Leeds Castle, Kent, England

“T
his
is
really
disgusting,” Tommy complained. He was standing in the middle
of a paved pathway that led from the castle bridge to the golf course. A pale
stone gatehouse loomed over the bridge, picking up a greenish hue from the
scummy water that sat stagnant beneath the ancient arches. The gatehouse proper
looked like a later addition. It was devoid of the crenellations that provided
archers with both cover and firing opportunity, but its parapet was still high
enough to provide decent cover for the soldier who watched them with wary
curiosity.

Tommy was being projected in the middle of an animated
corpse, giving Keeva’s sensors a focal point, whatever that meant. Nonetheless,
she had insisted that having his consciousness present allowed for a better
analysis, and so Tommy was standing in the middle of what used to be a golf
pro.

“Could be worse,” Kale said in a philosophical tone.

“I’m
really
not seeing how it could be worse,” Tommy
replied.

“Well, for one thing, it could be
me
standing in the
middle of that disgusting mess.”

“I can’t tell you what a help that is,” Tommy said
earnestly. “Really… I just
can’t
tell you that. Keeva, how much longer
do you need me to stand here?”

I was done a while ago, I just didn’t want to interrupt
your conversation.

Tommy stepped out of the back of the corpse so it wouldn’t
see him and try to attack him. He grimaced at Kale who was doubled over
laughing. “Have your fun, chum. Next time she wants to analyze something, you can
be her bloody pushpin.” He pointed toward the gatehouse parapet where the
sentry stood. “Might as well drop in and say hello – see how they’re getting
on.”

They got as far as the center of the bridge.

“That’s far enough,” the guard called, hefting an assault
weapon. “What were you doing over there?”

“Taking samples,” Tommy called back. “We’re trying to figure
out what caused the outbreak.”

“Nobody gets that close to a stumbler without catching it,”
he shouted. “Piss off or I’ll put you out of your misery right now.”

“Not very friendly, is he?” Tommy remarked to Kale.

“Understandable, I wouldn’t want us coming in there either,
if I was in his shoes.”

“Fair enough,” Tommy conceded. “Keeva, can you please put us
on top of the gatehouse, next to that guard? We’d like him to realize that we
aren’t infectious.” He closed his eyes. It was very disconcerting to have his
point of view change while his eyes were still open.

You are moved.

He opened his eyes. The guard was leaning over the parapet,
no doubt wondering where the two men had disappeared to. “We’re not really
here,” he began politely. “What you see is just ...”


Gahhh
!” The man spun about,
bringing his weapon up and backing along the parapet to get away from them.
“What the bloody hell are you two playing at?”

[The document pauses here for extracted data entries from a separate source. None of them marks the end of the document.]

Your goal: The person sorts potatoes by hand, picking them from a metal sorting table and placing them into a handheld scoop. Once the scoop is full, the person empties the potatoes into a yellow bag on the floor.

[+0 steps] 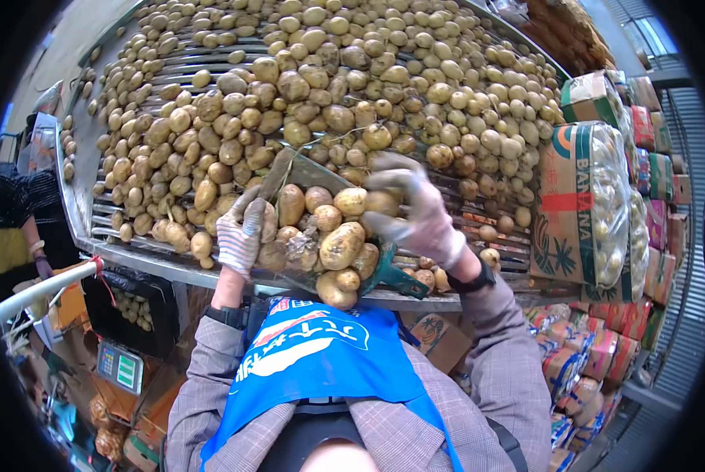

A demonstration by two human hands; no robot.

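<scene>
A scoop with a grey rim [277, 175] and a green edge [399, 281] lies tilted at the table's near side, heaped with potatoes [341, 245]. My left hand [238, 236], in a striped glove, curls at the scoop's left side, against its rim and the potatoes there; the exact grip is partly hidden. On the other side, my right hand [427, 216], gloved and blurred by motion, has its fingers and thumb around a potato [382, 202] above the scoop's right part. A clump of dry, pale matter [301, 248] sits among the scoop's potatoes.
Potatoes cover much of the slatted metal table [211, 49]. A banana carton [561, 204] with bagged potatoes stands at its right end. More cartons [596, 362] are stacked beyond. At left are a scale display [120, 367], a black crate [128, 307] and another person's arm [34, 240].
</scene>
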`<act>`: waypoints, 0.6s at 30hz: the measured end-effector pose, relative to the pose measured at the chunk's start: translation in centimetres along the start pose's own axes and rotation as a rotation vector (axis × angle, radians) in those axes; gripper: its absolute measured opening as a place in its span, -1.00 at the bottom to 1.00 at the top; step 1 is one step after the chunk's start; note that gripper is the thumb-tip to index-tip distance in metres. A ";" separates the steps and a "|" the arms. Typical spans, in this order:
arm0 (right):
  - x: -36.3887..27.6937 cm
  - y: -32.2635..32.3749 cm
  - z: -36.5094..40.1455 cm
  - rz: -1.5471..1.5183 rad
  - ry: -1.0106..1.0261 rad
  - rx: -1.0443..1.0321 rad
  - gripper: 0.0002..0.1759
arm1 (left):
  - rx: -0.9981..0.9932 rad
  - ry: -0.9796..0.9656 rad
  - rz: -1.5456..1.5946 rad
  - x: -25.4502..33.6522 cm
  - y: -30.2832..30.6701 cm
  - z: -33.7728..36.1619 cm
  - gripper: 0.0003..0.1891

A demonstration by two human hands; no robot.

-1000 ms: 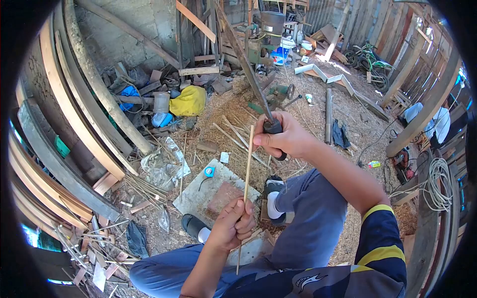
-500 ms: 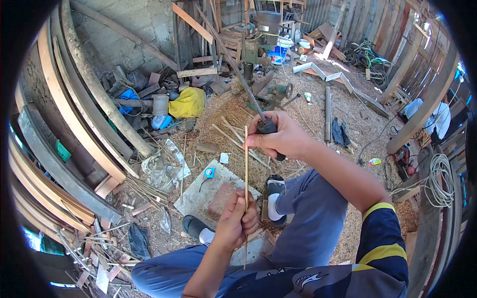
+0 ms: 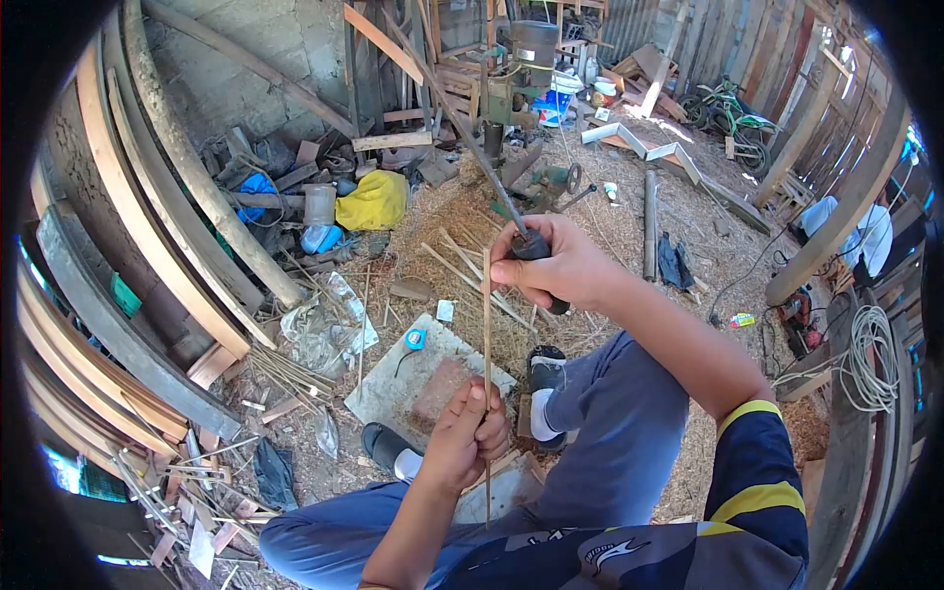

“Bugger,” Tommy hadn’t expected to frighten the man quite so
much. He waved his hand through the stone of the parapet. “See? We’re just
projections.” He frowned down at his hand. “Why is it I can wave my hands through
walls but I don’t fall through the floor?”

“She’s not an idiot,” Kale muttered. “She can figure out
what our intentions are easy enough.”

Thank you, Kale.

“Settle down, buddy.” Kale waved a hand to catch the man’s
attention. “We’re humans. We both come from Earth but we’re crew on an advanced
ship that can project our image and voices over great distances. He nodded at
the Maltese cross on the man’s belt. “Rifles?”

“Umm, yeah.” His weapon was still aimed.

“My old unit has an alliance.” Kale was establishing common
ground, trying to mitigate their unorthodox entry to the castle. “I was with
the Patricias before I joined JTF-2.”

“I was on Operation Indrik with some of your lads,” the man
relaxed his weapon a fraction as he peered more closely at Kale. “Didn’t see
you there.”

“Didn’t see you there either,” Kale replied carelessly. “You
sent a company, the Spetsnaz sent another and we made three. That’s about three
hundred guys, and I wasn’t with the main body for most of the op. I was out in
the hills with my spotter.”

The man nodded grudgingly. “Sniper, yeah? The old Parker
Hale?”

“No, we had the Timberwolf back then,” Kale said with a
grin. “But you knew that, didn’t you? Trying to catch me for a bullshitter?”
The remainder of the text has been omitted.